▶ **What you should do**
All lines in the records below from the line with "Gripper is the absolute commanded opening" through the line with "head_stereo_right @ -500" are to be given again exactly, both ends included; the pictures are to be left out.

(Stored items from a collection)
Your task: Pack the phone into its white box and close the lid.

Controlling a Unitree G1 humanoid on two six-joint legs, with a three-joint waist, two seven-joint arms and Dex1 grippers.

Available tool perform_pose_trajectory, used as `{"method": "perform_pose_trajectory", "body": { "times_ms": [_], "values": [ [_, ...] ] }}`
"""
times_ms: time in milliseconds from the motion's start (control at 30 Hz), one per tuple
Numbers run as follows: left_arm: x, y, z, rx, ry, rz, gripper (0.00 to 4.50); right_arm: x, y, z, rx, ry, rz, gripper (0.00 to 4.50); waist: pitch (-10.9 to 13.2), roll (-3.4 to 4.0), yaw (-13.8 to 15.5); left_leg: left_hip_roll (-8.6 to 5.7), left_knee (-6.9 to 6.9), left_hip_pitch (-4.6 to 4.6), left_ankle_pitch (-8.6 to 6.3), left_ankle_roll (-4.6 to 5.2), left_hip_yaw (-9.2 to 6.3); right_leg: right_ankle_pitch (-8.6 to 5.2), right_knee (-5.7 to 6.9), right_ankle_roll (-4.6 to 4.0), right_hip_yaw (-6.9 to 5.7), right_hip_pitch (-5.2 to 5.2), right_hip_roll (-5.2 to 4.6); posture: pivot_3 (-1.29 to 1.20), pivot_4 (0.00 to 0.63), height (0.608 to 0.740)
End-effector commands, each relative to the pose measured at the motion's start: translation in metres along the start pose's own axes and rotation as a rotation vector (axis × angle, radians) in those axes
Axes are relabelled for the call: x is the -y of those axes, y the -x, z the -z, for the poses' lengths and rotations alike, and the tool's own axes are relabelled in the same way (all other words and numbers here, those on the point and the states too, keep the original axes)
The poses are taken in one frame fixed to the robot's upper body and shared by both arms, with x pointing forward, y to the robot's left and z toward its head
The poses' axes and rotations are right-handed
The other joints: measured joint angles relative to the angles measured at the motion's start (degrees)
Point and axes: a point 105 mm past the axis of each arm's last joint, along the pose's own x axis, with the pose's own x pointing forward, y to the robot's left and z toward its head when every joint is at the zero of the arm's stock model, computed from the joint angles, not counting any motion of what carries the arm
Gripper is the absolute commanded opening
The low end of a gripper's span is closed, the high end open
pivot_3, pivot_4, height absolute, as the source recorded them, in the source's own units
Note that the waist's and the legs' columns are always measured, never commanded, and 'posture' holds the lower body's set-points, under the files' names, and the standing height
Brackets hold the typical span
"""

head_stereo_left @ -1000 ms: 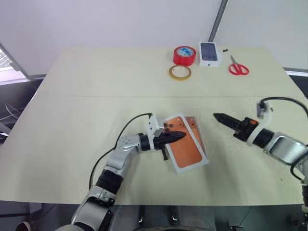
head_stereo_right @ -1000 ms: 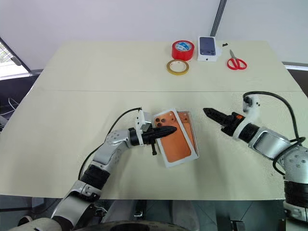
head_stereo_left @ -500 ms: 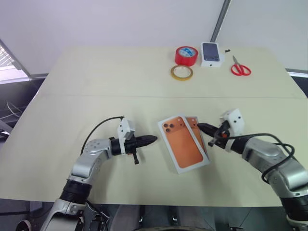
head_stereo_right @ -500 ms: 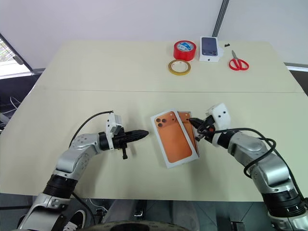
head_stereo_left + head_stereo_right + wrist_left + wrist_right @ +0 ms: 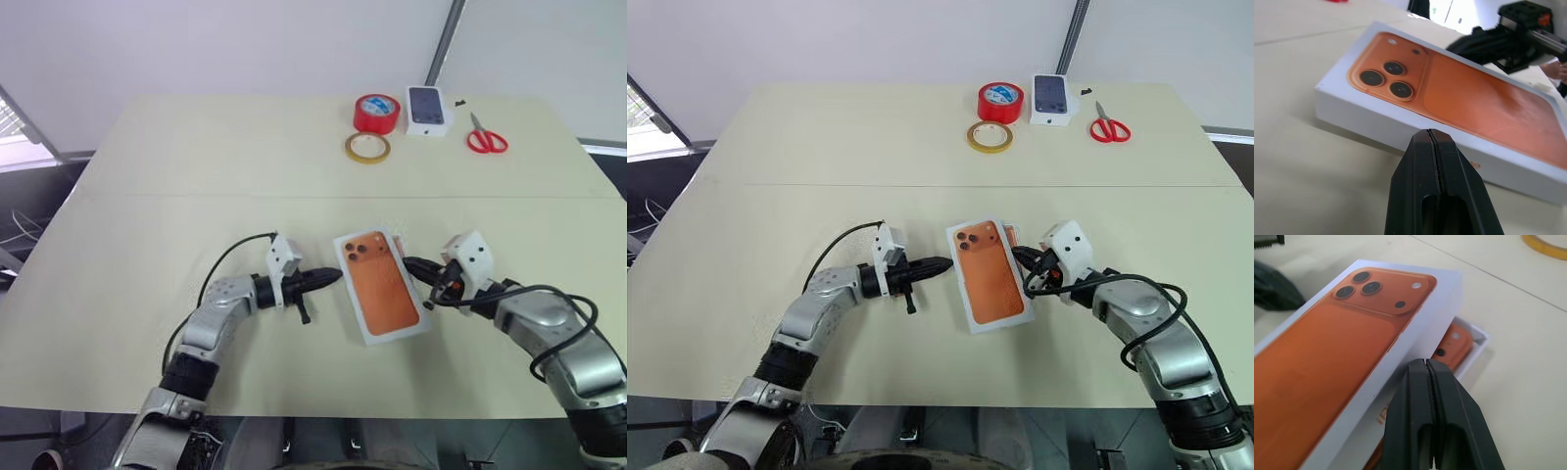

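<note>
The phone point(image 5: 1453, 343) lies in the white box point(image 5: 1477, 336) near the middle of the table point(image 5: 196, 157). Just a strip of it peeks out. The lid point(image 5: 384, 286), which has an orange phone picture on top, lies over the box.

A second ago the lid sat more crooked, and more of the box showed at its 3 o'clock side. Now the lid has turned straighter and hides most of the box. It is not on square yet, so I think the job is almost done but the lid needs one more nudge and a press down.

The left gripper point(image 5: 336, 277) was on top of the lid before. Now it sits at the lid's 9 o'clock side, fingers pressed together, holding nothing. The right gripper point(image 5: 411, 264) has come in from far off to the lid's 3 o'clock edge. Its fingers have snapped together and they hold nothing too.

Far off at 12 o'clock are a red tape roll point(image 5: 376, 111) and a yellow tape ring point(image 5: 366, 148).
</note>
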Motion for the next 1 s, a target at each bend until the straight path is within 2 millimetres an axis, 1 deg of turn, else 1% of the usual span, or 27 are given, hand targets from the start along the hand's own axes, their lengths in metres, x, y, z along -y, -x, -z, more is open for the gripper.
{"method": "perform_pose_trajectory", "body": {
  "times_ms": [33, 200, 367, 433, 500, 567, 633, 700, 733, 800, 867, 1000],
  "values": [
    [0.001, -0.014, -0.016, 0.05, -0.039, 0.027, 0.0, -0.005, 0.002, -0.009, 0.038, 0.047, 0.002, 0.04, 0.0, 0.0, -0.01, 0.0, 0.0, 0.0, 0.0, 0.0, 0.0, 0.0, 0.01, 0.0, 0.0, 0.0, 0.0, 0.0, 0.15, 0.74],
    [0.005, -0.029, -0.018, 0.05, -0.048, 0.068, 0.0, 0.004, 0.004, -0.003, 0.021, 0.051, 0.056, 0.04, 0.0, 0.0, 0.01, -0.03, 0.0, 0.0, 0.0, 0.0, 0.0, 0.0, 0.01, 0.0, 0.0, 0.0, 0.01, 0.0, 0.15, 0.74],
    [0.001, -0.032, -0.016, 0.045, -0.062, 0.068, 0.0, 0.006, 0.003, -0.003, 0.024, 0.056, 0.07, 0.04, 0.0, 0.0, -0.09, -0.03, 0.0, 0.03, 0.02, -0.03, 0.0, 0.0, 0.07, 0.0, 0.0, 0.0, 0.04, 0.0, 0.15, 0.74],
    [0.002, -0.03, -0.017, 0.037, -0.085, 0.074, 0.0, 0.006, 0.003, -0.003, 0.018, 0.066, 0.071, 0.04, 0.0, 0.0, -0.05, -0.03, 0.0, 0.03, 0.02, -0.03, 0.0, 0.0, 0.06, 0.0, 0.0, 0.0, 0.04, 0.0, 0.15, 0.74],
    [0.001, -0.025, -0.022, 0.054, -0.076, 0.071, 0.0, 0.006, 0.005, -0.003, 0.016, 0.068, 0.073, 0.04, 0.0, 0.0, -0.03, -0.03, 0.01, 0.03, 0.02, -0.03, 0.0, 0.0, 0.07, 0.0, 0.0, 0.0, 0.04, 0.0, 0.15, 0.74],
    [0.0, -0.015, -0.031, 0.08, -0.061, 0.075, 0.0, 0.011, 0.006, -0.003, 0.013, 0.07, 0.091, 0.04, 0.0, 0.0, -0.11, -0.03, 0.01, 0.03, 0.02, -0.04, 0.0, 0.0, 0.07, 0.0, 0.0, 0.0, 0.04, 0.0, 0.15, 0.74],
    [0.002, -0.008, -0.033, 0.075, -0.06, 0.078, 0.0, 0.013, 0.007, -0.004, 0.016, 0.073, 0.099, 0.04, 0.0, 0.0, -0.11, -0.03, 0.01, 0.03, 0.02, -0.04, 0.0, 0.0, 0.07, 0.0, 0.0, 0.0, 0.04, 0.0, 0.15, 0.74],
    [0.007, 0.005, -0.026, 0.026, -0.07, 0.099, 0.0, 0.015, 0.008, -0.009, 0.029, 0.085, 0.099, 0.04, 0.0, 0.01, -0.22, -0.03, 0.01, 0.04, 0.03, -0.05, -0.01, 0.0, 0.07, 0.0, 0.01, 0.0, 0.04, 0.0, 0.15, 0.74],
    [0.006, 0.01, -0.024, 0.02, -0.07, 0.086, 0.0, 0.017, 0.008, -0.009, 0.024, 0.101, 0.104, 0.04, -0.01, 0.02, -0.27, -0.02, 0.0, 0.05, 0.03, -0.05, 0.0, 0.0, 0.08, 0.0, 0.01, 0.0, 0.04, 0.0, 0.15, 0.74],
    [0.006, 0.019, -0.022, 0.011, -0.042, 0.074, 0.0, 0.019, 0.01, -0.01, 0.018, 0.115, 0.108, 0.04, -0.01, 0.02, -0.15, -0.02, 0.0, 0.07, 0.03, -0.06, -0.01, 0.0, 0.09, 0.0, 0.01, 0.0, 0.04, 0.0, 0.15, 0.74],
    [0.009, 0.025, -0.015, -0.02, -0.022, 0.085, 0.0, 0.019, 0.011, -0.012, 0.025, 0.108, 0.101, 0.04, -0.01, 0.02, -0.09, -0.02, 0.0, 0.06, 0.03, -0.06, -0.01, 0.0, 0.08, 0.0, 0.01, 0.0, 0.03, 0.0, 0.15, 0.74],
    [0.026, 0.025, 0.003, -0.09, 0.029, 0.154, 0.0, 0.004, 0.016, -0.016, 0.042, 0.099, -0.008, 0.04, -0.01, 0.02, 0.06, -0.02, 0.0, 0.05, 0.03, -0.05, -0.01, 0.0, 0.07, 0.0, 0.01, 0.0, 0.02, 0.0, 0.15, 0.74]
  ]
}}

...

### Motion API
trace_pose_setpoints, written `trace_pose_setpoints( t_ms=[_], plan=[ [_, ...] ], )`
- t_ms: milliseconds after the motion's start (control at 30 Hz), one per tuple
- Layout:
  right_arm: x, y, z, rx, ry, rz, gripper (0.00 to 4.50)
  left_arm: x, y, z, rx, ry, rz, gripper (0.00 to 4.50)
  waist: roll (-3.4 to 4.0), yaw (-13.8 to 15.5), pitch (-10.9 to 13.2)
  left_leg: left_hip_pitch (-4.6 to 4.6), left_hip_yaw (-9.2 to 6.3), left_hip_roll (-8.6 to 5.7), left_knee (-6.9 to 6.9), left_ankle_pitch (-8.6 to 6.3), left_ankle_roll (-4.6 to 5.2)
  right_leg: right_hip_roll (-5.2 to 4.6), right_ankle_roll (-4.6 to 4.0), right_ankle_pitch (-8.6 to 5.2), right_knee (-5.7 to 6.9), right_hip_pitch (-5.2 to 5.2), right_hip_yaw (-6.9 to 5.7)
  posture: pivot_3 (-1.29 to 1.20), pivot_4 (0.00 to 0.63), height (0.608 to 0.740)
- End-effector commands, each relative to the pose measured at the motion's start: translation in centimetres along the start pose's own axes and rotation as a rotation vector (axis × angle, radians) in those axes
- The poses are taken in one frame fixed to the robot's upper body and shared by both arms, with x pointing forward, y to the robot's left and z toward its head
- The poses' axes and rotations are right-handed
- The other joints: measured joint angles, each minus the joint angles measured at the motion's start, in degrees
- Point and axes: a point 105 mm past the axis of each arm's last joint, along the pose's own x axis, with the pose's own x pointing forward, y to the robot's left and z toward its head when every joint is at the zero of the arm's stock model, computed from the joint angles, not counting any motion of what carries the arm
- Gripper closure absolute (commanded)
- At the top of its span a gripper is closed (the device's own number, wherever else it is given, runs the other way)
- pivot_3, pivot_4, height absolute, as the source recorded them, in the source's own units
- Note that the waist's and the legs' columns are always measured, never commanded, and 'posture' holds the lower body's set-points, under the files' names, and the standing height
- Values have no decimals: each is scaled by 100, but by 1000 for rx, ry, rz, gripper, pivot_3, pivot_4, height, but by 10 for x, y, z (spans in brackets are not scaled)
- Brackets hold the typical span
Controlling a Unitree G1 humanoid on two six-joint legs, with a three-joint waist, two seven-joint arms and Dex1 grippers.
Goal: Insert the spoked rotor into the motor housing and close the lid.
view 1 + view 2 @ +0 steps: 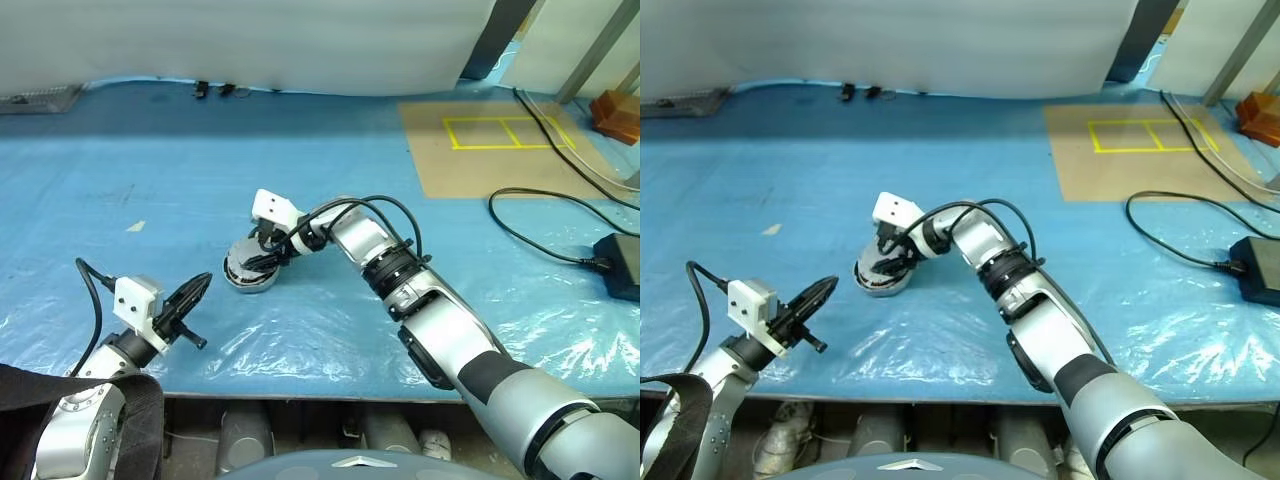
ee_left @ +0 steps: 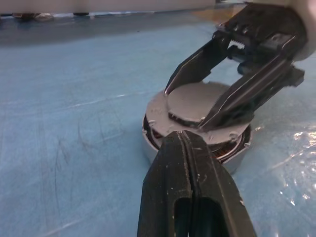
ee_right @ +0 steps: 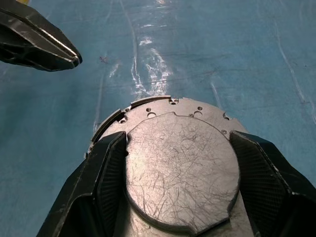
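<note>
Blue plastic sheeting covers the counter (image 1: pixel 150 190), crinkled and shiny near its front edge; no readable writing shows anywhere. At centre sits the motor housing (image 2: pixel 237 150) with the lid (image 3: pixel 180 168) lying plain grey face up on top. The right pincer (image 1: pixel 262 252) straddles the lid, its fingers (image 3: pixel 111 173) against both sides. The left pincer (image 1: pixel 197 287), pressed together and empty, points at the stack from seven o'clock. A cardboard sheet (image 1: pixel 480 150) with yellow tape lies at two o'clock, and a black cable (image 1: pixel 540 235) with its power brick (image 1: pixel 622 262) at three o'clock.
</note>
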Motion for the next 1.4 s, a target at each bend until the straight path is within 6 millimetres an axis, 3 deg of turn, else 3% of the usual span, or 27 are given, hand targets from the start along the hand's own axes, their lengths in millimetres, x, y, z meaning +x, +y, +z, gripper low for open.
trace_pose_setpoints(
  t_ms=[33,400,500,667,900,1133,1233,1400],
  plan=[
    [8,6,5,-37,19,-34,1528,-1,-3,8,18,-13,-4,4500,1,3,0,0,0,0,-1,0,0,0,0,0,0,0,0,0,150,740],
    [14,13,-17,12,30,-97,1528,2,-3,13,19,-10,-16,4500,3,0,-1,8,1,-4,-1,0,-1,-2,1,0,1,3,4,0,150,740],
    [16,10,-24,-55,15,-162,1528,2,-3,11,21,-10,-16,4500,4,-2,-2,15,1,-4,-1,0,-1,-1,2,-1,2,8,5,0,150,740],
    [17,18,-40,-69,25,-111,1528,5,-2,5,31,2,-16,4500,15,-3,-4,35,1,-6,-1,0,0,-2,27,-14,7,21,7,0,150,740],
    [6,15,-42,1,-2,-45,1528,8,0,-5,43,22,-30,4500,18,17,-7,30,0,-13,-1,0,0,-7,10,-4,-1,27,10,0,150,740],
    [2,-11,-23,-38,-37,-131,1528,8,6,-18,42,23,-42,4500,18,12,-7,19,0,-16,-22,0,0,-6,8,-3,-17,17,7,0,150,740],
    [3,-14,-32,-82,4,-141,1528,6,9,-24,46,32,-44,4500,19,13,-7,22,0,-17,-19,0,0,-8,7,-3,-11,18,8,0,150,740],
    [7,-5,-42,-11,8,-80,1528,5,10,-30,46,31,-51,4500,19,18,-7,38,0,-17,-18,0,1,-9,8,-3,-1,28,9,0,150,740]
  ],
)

▶ **Response box**
Gripper is the absolute commanded opening
The low end of a gripper's span is closed, the high end open
pivot_3, pivot_4, height absolute, as the source recorded them, in the source's own units
Note that the waist's and the legs' columns are always measured, never commanded, and 'posture' holds the lower body's set-points, under the files' names, and the standing height
Brackets hold the typical span
"""

head_stereo_left @ -1000 ms: 
head_stereo_right @ -1000 ms: 
head_stereo_left @ -500 ms: 
head_stereo_right @ -500 ms: 

Now the exercise is complete.